→ **WORK REQUIRED**: Your copy must hold all of the data below, unchanged and without images.

→ **INFORMATION SHOWN**:
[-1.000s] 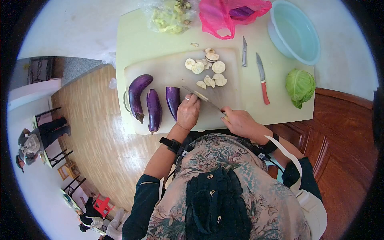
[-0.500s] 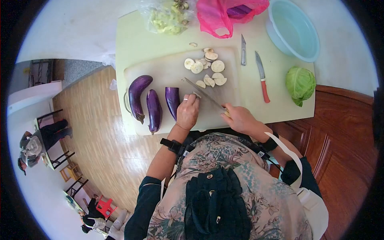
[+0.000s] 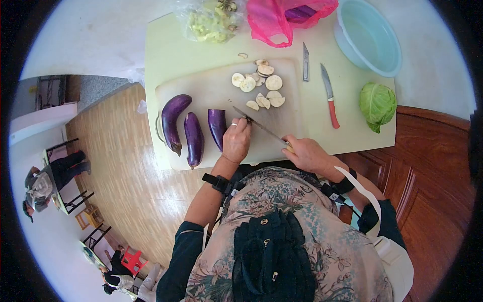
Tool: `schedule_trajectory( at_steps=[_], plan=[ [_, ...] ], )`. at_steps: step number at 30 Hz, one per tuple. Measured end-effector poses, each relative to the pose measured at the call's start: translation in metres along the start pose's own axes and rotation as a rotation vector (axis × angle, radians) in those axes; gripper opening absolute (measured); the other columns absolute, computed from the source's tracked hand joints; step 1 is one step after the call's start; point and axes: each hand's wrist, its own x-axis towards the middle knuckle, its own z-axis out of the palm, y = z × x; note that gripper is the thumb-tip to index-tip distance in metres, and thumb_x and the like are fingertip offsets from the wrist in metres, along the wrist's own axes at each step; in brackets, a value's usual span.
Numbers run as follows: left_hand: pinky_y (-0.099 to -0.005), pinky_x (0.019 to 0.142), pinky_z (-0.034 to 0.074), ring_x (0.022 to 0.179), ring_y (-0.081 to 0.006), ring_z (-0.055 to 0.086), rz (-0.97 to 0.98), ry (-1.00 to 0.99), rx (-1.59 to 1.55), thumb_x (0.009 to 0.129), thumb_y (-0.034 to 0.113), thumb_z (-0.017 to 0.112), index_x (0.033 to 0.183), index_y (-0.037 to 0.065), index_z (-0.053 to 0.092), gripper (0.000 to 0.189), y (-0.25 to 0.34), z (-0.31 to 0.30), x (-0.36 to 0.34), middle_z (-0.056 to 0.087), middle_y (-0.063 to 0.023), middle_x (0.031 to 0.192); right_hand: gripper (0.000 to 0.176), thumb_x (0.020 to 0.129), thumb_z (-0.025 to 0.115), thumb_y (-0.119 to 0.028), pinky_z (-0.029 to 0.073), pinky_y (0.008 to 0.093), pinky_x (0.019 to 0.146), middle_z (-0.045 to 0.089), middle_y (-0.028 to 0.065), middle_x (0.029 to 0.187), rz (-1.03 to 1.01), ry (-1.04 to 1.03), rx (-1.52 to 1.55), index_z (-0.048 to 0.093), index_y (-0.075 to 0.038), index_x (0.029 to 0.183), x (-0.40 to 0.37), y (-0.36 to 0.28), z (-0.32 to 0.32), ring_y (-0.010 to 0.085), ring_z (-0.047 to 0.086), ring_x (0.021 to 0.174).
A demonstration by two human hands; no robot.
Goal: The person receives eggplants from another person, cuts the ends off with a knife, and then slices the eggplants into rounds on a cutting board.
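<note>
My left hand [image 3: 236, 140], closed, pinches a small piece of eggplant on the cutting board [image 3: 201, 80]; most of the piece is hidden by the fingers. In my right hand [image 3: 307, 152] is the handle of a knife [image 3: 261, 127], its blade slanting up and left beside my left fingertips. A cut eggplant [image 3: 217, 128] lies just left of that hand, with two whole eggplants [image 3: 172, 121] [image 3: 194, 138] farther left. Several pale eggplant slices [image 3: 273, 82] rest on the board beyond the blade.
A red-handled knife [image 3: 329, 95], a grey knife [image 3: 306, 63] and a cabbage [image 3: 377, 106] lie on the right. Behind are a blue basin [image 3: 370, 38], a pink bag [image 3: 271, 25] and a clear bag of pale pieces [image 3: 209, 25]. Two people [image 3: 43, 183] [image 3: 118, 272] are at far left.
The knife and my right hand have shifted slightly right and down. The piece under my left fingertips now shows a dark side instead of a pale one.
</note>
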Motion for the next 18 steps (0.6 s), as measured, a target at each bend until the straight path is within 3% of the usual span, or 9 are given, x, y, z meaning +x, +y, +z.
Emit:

→ **EXERCISE OUTPUT**:
[-1.000s] 
[-0.500s] 
[+0.000s] 
Tool: `schedule_trajectory( at_steps=[_], plan=[ [_, ...] ], )`. at_steps: step number at 30 Hz, one per tuple. Measured end-effector poses, each relative to the pose measured at the call's start: translation in metres along the start pose's own axes and rotation as a rotation vector (axis × angle, radians) in those axes; gripper opening absolute (measured); the other columns absolute, computed from the source's tracked hand joints; step 1 is one step after the call's start; point and axes: each hand's wrist, its own x-axis towards the middle knuckle, its own z-axis out of the palm, y = z × x; note that gripper is the thumb-tip to index-tip distance in metres, and thumb_x and the like are fingertip offsets from the wrist in metres, along the wrist's own axes at each step; in brackets, a value's usual span.
Numbers run as follows: left_hand: pinky_y (-0.099 to -0.005), pinky_x (0.019 to 0.142), pinky_z (-0.034 to 0.074), ring_x (0.022 to 0.179), ring_y (-0.081 to 0.006), ring_z (-0.055 to 0.086), rz (-0.97 to 0.98), ry (-1.00 to 0.99), rx (-1.59 to 1.55), thumb_x (0.009 to 0.129), thumb_y (-0.034 to 0.113), thumb_z (-0.017 to 0.112), index_x (0.033 to 0.183), index_y (-0.037 to 0.065), index_z (-0.053 to 0.092), gripper (0.000 to 0.189), y (-0.25 to 0.34), z (-0.31 to 0.30), x (-0.36 to 0.34), middle_z (-0.056 to 0.087), middle_y (-0.063 to 0.023), middle_x (0.031 to 0.192); right_hand: gripper (0.000 to 0.176), thumb_x (0.020 to 0.129), thumb_z (-0.025 to 0.115), thumb_y (-0.119 to 0.028), pinky_z (-0.029 to 0.073), pinky_y (0.008 to 0.093), pinky_x (0.019 to 0.146), middle_z (-0.045 to 0.089), middle_y (-0.028 to 0.065), middle_x (0.029 to 0.187), rz (-1.03 to 1.01), ry (-1.04 to 1.03), rx (-1.52 to 1.55), index_z (-0.048 to 0.093), index_y (-0.075 to 0.038), index_x (0.029 to 0.183), x (-0.40 to 0.37), y (-0.36 to 0.28), z (-0.32 to 0.32), ring_y (-0.010 to 0.085), ring_z (-0.047 to 0.086), ring_x (0.021 to 0.174).
A demonstration by two human hands; no robot.
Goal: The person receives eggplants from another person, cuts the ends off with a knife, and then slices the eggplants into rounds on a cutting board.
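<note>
My left hand [image 3: 236, 140], closed, pinches a small piece of eggplant on the cutting board [image 3: 201, 80]; most of the piece is hidden by the fingers. In my right hand [image 3: 307, 152] is the handle of a knife [image 3: 261, 127], its blade slanting up and left beside my left fingertips. A cut eggplant [image 3: 217, 128] lies just left of that hand, with two whole eggplants [image 3: 172, 121] [image 3: 194, 138] farther left. Several pale eggplant slices [image 3: 273, 82] rest on the board beyond the blade.
A red-handled knife [image 3: 329, 95], a grey knife [image 3: 306, 63] and a cabbage [image 3: 377, 106] lie on the right. Behind are a blue basin [image 3: 370, 38], a pink bag [image 3: 271, 25] and a clear bag of pale pieces [image 3: 209, 25]. Two people [image 3: 43, 183] [image 3: 118, 272] are at far left.
The knife and my right hand have shifted slightly right and down. The piece under my left fingertips now shows a dark side instead of a pale one.
</note>
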Motion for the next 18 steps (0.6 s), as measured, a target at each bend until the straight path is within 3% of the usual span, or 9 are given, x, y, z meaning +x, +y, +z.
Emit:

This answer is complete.